* [Dataset content]:
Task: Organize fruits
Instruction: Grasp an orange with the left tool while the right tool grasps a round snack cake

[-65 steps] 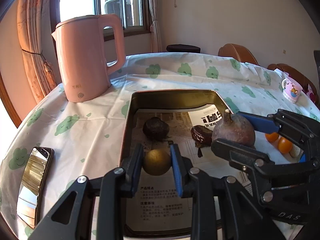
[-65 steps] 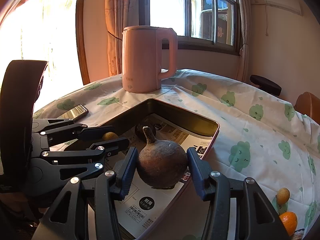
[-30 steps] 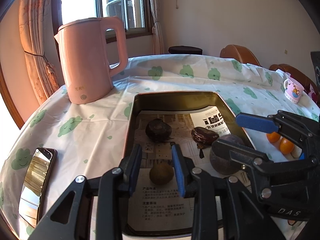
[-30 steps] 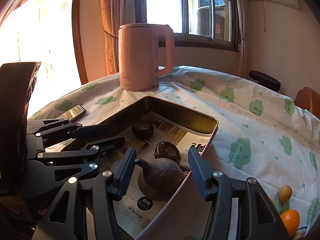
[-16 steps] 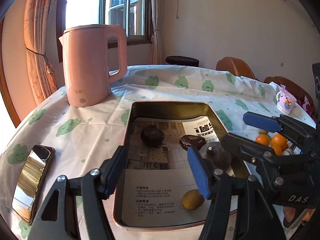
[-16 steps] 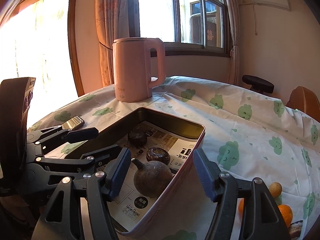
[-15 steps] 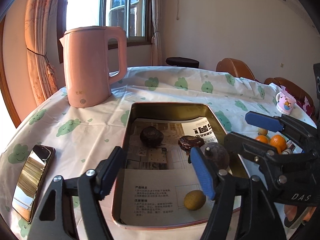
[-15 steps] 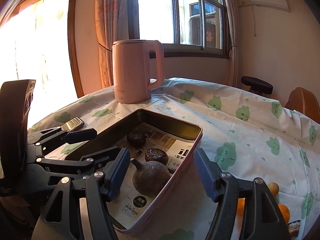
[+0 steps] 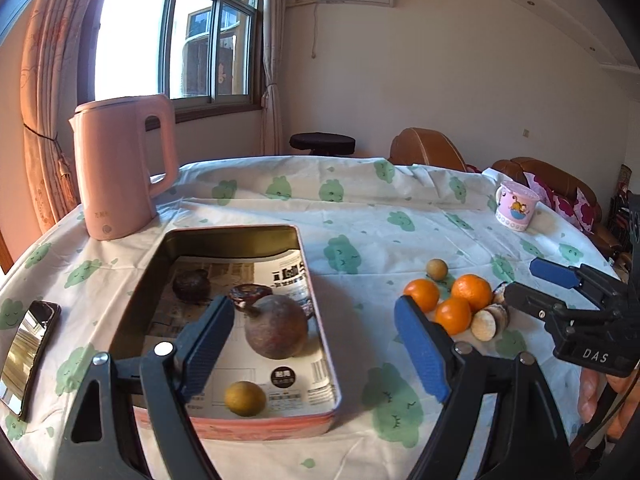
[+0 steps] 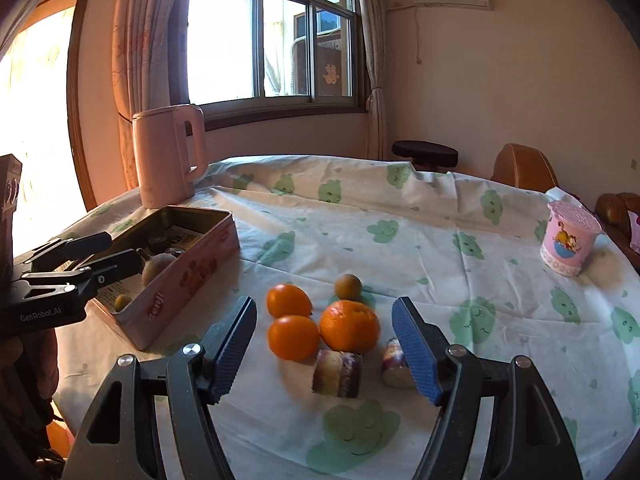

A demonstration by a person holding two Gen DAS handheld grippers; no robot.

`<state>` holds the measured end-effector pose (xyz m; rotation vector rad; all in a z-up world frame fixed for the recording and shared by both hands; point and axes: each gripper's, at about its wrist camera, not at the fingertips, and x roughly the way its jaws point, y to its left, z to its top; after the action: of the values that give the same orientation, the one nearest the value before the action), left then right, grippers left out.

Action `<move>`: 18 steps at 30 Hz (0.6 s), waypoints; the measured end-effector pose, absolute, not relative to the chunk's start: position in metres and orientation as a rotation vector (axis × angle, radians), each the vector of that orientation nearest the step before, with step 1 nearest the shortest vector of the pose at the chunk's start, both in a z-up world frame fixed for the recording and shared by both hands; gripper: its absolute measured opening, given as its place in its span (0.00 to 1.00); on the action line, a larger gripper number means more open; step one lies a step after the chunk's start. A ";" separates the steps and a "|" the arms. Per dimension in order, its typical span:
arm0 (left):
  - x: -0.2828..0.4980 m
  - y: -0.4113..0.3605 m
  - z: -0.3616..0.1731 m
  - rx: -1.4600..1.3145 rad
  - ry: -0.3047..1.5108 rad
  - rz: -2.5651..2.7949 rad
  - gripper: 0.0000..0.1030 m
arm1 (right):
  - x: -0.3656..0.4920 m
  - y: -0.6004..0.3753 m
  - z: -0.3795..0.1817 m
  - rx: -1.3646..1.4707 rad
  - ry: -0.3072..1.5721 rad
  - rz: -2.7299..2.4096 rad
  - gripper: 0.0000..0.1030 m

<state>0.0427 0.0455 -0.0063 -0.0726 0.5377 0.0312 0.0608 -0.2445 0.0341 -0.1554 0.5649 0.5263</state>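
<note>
The metal tin [image 9: 320, 344], lined with printed paper, holds a big brown stemmed fruit [image 9: 276, 332], a small yellow fruit [image 9: 245, 398] and two dark fruits [image 9: 191, 285]. My left gripper [image 9: 312, 308] hangs over the tin's near right corner, jaws opening, nothing between them. Right of the tin on the cloth lie three oranges [image 10: 349, 325], a small tan fruit [image 10: 348, 286] and two purple-skinned cut pieces [image 10: 337, 373]. My right gripper [image 10: 324, 308] hovers just in front of the oranges, jaws opening and holding nothing. It also shows in the left wrist view, as the right gripper [image 9: 532, 286] beside the oranges [image 9: 472, 292].
A pink kettle [image 9: 120, 168] stands behind the tin at the back left. A phone [image 9: 28, 350] lies near the table's left edge. A pink cartoon cup [image 10: 568, 240] sits at the far right. Chairs and a stool stand beyond the round table.
Both grippers opened and let go: the yellow fruit and the big brown fruit now lie in the tin. Both then drew back and swung right, the right one over to the oranges.
</note>
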 end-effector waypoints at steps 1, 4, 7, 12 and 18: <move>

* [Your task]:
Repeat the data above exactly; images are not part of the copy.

* [Result of this task]:
Task: Organize fruits
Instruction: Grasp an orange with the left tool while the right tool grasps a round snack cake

[-65 steps] 
[-65 steps] 
[-30 steps] 
[-30 steps] 
[-16 steps] 
[-16 steps] 
[-15 steps] 
[-15 steps] 
[+0 steps] 
[+0 steps] 

A demonstration by a person holding two Gen DAS handheld grippers; no robot.

`<state>` holds the measured end-effector pose (xyz m; rotation vector rad; all in a z-up world frame fixed for the recording and shared by both hands; point and axes: each gripper's, at about its wrist camera, not at the fingertips, and x roughly the way its jaws point, y to its left, z to its top; after the action: of the values that give the same orientation, the one nearest the value before the action), left then right, grippers left out.

Action `<move>`: 18 steps at 30 Hz (0.6 s), waypoints; the measured end-effector pose, absolute, not relative to the chunk's start: position in metres and orientation as a rotation vector (axis × angle, radians), each the vector of that orientation nearest the step before, with step 1 nearest the shortest vector of the pose at the chunk's start, both in a z-up world frame fixed for the recording and shared by both hands; gripper: its absolute measured opening, given as its place in its span (0.00 to 1.00); on the action line, a larger gripper number means more open; step one lies a step after the chunk's start. A ";" separates the steps and a "|" the arms. Per dimension in order, its typical span:
arm0 (left):
  - x: -0.2828..0.4980 m
  - y: -0.4113..0.3605 m
  - z: -0.3616..0.1731 m
  - rx: -1.4600..1.3145 rad
  - ry: -0.3047..1.5108 rad
  - rz: -2.5651..2.7949 rad
  - gripper: 0.0000..0.1030 m
arm1 (right):
  - x: -0.3656..0.4920 m
  - y: -0.6004..0.3753 m
  - z: -0.3795..0.1817 m
  - rx: -1.3646..1.4707 rad
  - ry: -0.3072..1.5721 rad
  - rz: -2.7299..2.4096 rad
  - gripper: 0.0000..0.1030 m

<state>0.0427 0.0455 -0.0063 -0.0726 0.5377 0.0312 0.0608 -0.2445 0.0341 -0.1554 0.5649 0.5263</state>
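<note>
The metal tin [image 9: 320, 344], lined with printed paper, holds a big brown stemmed fruit [image 9: 276, 332], a small yellow fruit [image 9: 245, 398] and two dark fruits [image 9: 191, 285]. My left gripper [image 9: 312, 308] hangs over the tin's near right corner, jaws opening, nothing between them. Right of the tin on the cloth lie three oranges [image 10: 349, 325], a small tan fruit [image 10: 348, 286] and two purple-skinned cut pieces [image 10: 337, 373]. My right gripper [image 10: 324, 308] hovers just in front of the oranges, jaws opening and holding nothing. It also shows in the left wrist view, as the right gripper [image 9: 532, 286] beside the oranges [image 9: 472, 292].
A pink kettle [image 9: 120, 168] stands behind the tin at the back left. A phone [image 9: 28, 350] lies near the table's left edge. A pink cartoon cup [image 10: 568, 240] sits at the far right. Chairs and a stool stand beyond the round table.
Both grippers opened and let go: the yellow fruit and the big brown fruit now lie in the tin. Both then drew back and swung right, the right one over to the oranges.
</note>
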 end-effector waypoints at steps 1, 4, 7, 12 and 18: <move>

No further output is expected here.